Photo: Philip Friedman/Studio DThe Light Between Oceans
By M.L. Stedman
There's something irresistible about a morally complex story that makes you root for all its flawed characters, even when they're at odds with one another. The Light Between Oceans (Scribner), M.L. Stedman's seductive debut, is just that sort of book. And it comes with a bonus: a high-concept plot that keeps you riveted from the first page. Tom Sherbourne is the lighthouse keeper on Janus Rock, a remote island off the western coast of Australia. Tom is a WWI vet whose battlefield experience has left him righteous; his bride, Isabel, is brave and modern, having forgone the comforts of the mainland to join her beloved. Life is good for the Sherbournes, except for one thing: Isabel has had two miscarriages and despairs at the thought of remaining childless. Suddenly, a boat washes onshore; in it are an infant and a dead man. Isabel is desperate to keep the child, and Tom, despite his misgivings, cannot bring himself to ruin his wife's dream by reporting what happened.
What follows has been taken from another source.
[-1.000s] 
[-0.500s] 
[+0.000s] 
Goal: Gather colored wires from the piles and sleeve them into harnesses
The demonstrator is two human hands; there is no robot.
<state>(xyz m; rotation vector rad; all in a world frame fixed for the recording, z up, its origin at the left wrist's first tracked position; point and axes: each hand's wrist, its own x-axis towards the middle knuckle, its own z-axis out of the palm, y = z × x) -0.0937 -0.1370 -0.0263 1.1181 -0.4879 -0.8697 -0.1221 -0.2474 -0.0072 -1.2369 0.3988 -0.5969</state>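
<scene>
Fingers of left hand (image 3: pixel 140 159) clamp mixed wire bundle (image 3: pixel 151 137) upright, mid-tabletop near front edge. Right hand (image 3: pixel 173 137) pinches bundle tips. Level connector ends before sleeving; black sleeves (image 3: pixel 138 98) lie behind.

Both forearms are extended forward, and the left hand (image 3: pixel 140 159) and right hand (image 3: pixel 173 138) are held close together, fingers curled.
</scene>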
That disaster will ensue is obvious, but Stedman layers her story with three-dimensional characters and twists that are at once surprising and inevitable. When all is finally revealed, and many good people's lives are destroyed, Tom ruminates on the nature of love, honor, and responsibility. "There are still more days to travel in this life," he thinks. And everyone "who makes the journey has been shaped by every day and every person along the way. Scars are just another kind of memory."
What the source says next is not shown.